What you need to do = If a line below falls between the line with "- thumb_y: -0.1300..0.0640" and the line with "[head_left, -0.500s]", or is one of those two, output it exactly; output nothing else and no pictures.

The data =
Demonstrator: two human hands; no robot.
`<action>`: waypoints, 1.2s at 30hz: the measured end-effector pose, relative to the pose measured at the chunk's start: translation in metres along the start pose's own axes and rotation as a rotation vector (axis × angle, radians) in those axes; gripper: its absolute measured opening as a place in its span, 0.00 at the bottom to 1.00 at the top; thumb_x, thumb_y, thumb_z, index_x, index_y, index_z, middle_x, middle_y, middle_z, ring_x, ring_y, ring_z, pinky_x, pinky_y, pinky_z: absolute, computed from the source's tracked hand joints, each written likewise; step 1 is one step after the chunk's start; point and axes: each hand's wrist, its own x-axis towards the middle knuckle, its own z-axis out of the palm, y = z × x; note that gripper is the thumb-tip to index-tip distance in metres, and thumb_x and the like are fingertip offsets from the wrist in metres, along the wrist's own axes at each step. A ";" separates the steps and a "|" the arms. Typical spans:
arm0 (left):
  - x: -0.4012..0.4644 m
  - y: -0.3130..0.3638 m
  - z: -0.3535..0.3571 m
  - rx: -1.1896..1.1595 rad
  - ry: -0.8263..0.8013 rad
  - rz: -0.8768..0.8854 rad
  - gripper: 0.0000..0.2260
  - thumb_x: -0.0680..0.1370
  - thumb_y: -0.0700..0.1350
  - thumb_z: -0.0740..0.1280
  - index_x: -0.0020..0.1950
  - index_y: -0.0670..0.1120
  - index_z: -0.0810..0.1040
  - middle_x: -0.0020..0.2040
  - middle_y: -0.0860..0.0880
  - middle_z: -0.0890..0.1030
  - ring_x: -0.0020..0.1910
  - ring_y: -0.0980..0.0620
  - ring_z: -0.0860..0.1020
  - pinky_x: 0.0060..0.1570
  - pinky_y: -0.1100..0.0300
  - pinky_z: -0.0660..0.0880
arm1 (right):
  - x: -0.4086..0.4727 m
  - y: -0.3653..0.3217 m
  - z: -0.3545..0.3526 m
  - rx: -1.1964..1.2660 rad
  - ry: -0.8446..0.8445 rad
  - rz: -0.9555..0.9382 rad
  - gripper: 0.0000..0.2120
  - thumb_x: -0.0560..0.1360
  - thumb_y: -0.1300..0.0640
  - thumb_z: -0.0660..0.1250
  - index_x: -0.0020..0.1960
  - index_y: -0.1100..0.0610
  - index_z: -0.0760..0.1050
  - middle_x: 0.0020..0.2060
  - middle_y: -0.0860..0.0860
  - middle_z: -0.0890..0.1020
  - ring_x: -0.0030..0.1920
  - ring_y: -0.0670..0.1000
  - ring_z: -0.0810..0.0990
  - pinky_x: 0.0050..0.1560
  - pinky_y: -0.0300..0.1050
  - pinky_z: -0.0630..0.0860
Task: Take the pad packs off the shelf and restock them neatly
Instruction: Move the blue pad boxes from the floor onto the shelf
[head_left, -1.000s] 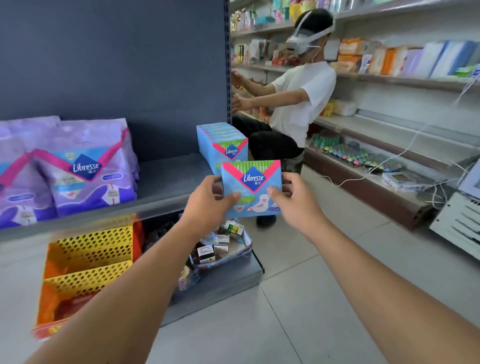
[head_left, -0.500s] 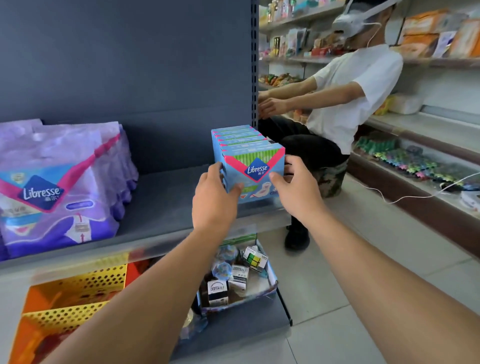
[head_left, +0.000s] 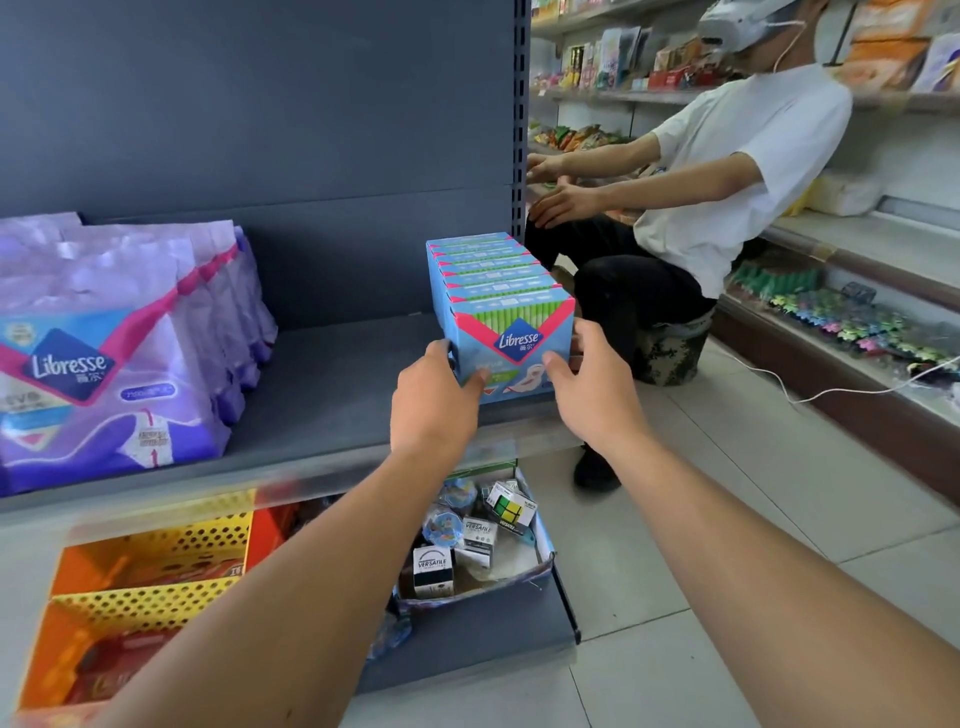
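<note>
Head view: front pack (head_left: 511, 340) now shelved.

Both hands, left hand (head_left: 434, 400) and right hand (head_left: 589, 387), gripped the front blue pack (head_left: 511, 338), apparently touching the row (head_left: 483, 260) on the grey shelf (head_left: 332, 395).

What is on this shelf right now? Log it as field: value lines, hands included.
held item: blue Libresse box, front of its row on the grey shelf
left hand: grips the box's left side
right hand: grips the box's right side
shelf left: purple Libresse packs
below: yellow baskets
</note>
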 end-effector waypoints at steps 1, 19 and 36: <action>0.000 0.000 0.000 0.002 -0.020 -0.008 0.17 0.78 0.49 0.68 0.65 0.46 0.72 0.57 0.49 0.81 0.52 0.48 0.79 0.48 0.55 0.76 | 0.000 0.000 0.000 -0.005 -0.004 0.003 0.17 0.81 0.54 0.63 0.67 0.54 0.67 0.58 0.49 0.78 0.50 0.43 0.75 0.32 0.26 0.69; -0.103 0.045 -0.044 0.342 0.032 0.680 0.18 0.76 0.50 0.63 0.65 0.48 0.74 0.62 0.47 0.76 0.59 0.43 0.73 0.60 0.51 0.70 | -0.128 -0.041 -0.087 -0.581 0.068 -0.209 0.23 0.77 0.52 0.64 0.71 0.56 0.68 0.65 0.53 0.73 0.64 0.57 0.71 0.56 0.54 0.72; -0.388 0.146 0.028 0.211 -0.707 0.816 0.15 0.79 0.53 0.60 0.65 0.53 0.72 0.61 0.49 0.76 0.59 0.45 0.76 0.54 0.53 0.73 | -0.466 0.002 -0.295 -0.785 0.139 0.359 0.21 0.79 0.48 0.60 0.70 0.52 0.67 0.65 0.53 0.74 0.63 0.56 0.74 0.60 0.54 0.73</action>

Result of the task =
  - thumb_y: -0.1300..0.0640
  - thumb_z: -0.0660..0.1250
  - index_x: -0.0020..0.1960
  - index_y: -0.1100..0.0610
  - index_z: -0.0760..0.1050
  - middle_x: 0.0020..0.2060
  - middle_y: -0.0860..0.0860
  - middle_z: -0.0890..0.1020
  - ring_x: -0.0030..0.1920
  - ring_y: -0.0670..0.1000
  - ring_z: -0.0810..0.0990
  - pinky_x: 0.0050..0.1560
  - pinky_y: -0.0300..0.1050
  - pinky_z: -0.0630..0.0860
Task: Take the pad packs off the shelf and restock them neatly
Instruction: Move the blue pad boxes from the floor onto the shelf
[head_left, -1.000s] 
[head_left, -0.500s] 

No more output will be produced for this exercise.